*What you have to do:* Filter the records for "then" and keep each line that has it.

*Source material:*
*****

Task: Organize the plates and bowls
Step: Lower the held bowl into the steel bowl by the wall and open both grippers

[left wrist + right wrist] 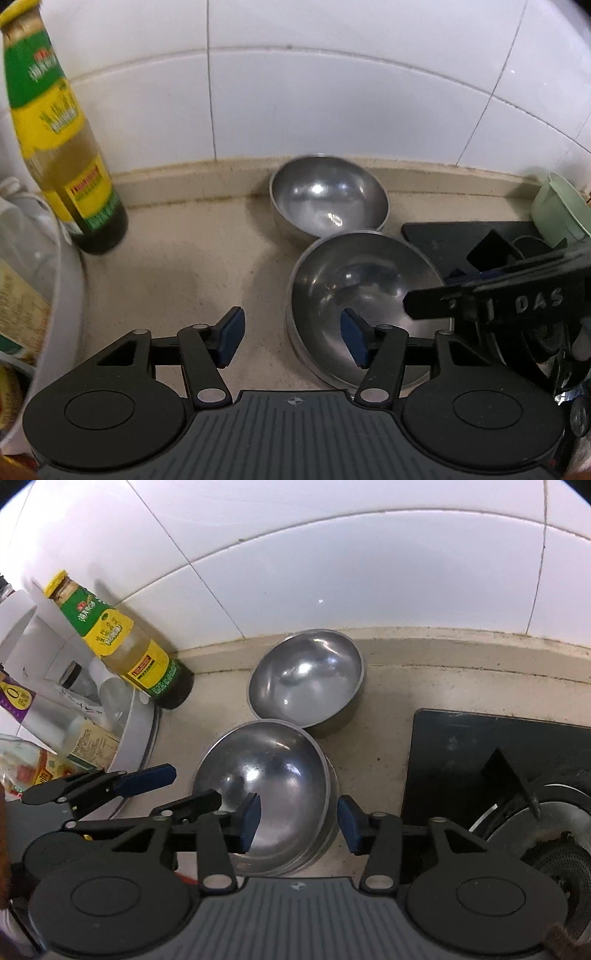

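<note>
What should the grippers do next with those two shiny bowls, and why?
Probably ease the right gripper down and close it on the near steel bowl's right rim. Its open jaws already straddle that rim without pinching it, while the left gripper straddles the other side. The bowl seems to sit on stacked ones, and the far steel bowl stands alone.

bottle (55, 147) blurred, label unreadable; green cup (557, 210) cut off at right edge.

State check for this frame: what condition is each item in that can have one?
Far bowl: upright, empty.
Near bowl stack: nested, top bowl empty.
Bottle: capped, standing.
Left gripper: open, straddling stack rim.
Right gripper: open, straddling stack rim.
</note>
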A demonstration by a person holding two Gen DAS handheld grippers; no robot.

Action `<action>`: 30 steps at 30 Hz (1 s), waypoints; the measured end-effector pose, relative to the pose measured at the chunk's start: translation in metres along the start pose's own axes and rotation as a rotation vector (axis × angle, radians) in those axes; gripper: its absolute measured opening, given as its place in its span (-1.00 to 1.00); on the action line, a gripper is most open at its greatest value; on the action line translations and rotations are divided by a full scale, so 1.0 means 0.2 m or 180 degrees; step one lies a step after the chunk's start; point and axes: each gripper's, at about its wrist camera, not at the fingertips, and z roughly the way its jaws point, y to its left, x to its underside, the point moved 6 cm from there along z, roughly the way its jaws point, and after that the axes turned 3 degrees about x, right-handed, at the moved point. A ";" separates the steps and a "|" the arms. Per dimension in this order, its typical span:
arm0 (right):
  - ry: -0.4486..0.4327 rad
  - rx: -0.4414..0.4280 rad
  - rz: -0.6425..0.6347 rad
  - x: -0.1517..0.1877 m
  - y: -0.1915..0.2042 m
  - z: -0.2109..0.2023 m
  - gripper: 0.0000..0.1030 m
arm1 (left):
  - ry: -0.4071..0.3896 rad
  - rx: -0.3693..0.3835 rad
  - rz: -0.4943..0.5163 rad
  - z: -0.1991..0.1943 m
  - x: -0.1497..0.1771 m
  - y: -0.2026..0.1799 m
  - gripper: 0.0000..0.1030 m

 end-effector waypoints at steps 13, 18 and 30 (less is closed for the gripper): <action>0.0415 -0.0243 0.0346 0.11 -0.06 0.26 -0.30 | 0.0276 0.0066 -0.0042 0.10 0.11 0.00 0.00; 0.0575 -0.0404 0.0315 0.19 0.03 0.23 -0.31 | 0.0369 0.0035 -0.0001 0.02 0.18 0.03 0.05; 0.0215 -0.0241 0.0078 0.12 0.06 0.01 -0.24 | -0.0040 -0.0306 0.0038 -0.24 0.02 0.10 0.38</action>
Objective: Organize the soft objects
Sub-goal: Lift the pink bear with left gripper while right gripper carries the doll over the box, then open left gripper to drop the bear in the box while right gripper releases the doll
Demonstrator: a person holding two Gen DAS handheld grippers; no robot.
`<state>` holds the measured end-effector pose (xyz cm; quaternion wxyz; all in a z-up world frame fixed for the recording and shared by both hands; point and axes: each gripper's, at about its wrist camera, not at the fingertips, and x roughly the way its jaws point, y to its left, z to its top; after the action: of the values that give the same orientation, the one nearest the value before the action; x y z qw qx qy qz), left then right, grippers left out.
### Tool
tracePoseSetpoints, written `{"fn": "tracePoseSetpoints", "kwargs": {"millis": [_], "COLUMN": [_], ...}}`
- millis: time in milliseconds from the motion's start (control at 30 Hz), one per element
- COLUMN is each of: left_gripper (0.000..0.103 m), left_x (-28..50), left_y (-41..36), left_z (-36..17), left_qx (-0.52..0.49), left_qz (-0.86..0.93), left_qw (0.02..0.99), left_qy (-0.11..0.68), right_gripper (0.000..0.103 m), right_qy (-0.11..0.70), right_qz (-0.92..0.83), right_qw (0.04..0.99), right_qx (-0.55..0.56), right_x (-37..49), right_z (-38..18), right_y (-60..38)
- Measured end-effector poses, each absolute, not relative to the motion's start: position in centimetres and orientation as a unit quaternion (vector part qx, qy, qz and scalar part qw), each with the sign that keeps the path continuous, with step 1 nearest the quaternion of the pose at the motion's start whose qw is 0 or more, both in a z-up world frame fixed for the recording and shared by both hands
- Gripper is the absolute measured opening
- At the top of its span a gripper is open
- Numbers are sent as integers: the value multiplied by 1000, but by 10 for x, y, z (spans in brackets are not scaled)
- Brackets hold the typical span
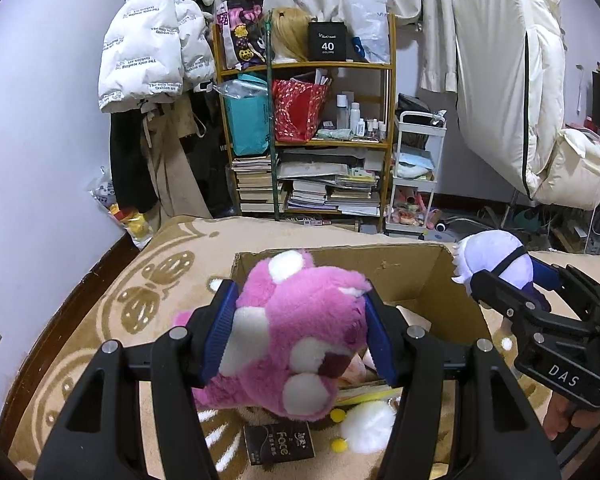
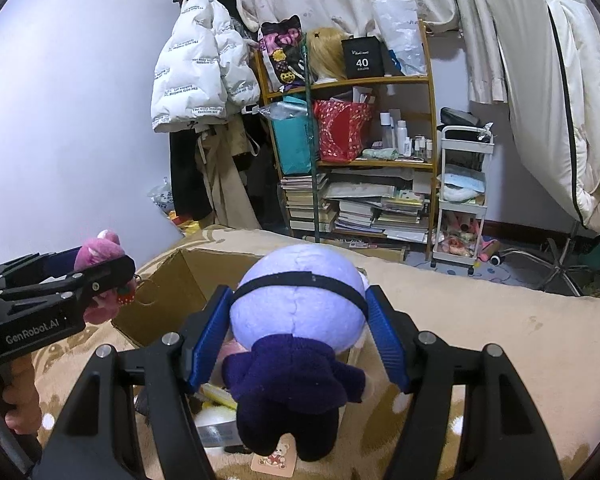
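Cluttered bedroom here: a wooden bookshelf [image 1: 306, 120] stuffed with books and bags against the back wall, and a beige patterned blanket [image 1: 112, 308] up front with an open cardboard box [image 1: 400, 268] sitting on it. Left gripper [image 1: 300, 336] is clamped on a pink and white plush toy [image 1: 300, 328], held above the box's left side. Right gripper [image 2: 300, 336] is squeezing a plush doll [image 2: 300, 320] with a lavender head and dark purple outfit, hanging over the box's right side. More soft stuff already lies inside.

A cardboard box [image 1: 400, 276] is sitting on a bed [image 1: 100, 320]; a bookshelf [image 1: 308, 120] is standing behind it at twelve o'clock, a cart [image 1: 416, 176] at one.
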<state>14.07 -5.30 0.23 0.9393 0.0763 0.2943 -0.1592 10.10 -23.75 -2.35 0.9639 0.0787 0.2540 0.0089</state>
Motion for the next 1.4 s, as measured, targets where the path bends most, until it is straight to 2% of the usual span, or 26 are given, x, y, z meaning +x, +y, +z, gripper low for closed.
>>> {"fn": "tracePoseSetpoints", "kwargs": {"millis": [567,1067,1200,1267,1333,1400], "left_gripper": [59,60,64,70,82,84], "left_x": [167,178,179,181,180,180], "left_y": [-51,-52,-57,-59,-61,-62], "left_z": [-22,-25,-25,-27,-30,-32], "left_qx": [56,50,55,57,66,75], "left_qz": [-160,-163,-168,-168,-161,-151], "left_qw": [927,928,926,923,922,923], "left_qy": [334,332,334,343,345,345], "right_gripper": [71,71,72,73,73,74], "right_qy": [274,277,283,288,289,288], "right_qz": [26,38,46,48,47,42], "right_qw": [958,956,954,952,952,953], "right_qx": [85,85,86,87,87,81], "right_x": [115,123,126,127,128,128], "right_z": [-41,-47,-50,-53,-55,-56], "right_y": [-236,-234,-234,-233,-233,-233]}}
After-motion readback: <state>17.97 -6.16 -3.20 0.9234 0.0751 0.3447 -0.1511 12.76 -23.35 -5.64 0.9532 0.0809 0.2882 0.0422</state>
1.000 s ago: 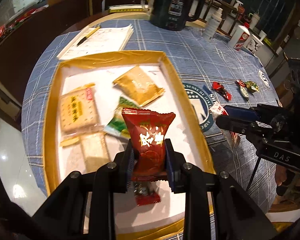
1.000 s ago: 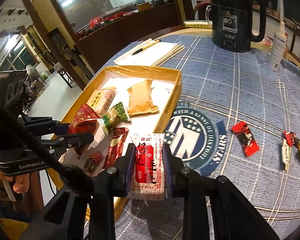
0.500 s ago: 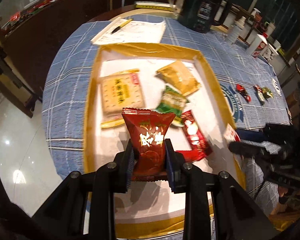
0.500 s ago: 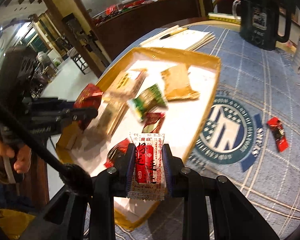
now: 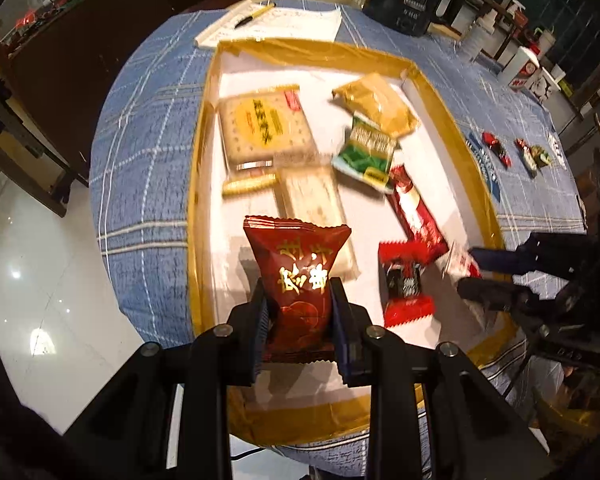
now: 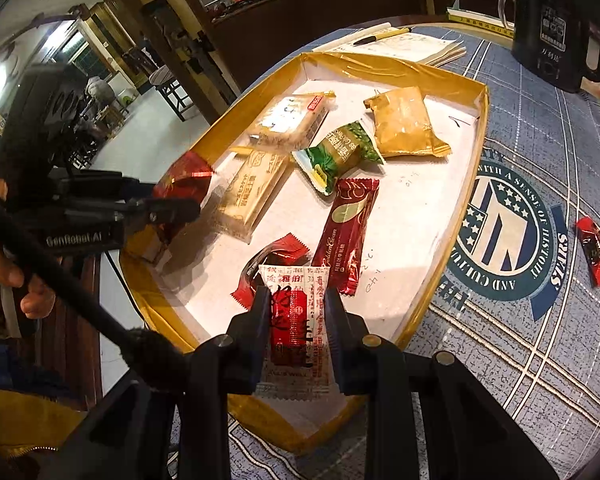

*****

*Result:*
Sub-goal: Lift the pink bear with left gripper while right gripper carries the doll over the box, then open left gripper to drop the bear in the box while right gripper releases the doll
`<state>` holds the measured end-effector pose (xyz cm; quaternion wxyz; all in a z-up world frame fixed for the recording and shared by both hands; point and axes: each gripper's, at about its wrist camera, not at the fingertips, and x roughly the way its jaws point, y to its left, z to its top; after the action: of the values that give the same orientation, the one nearest the value before the action; x y z qw qx qy qz), left then right, grippers left out.

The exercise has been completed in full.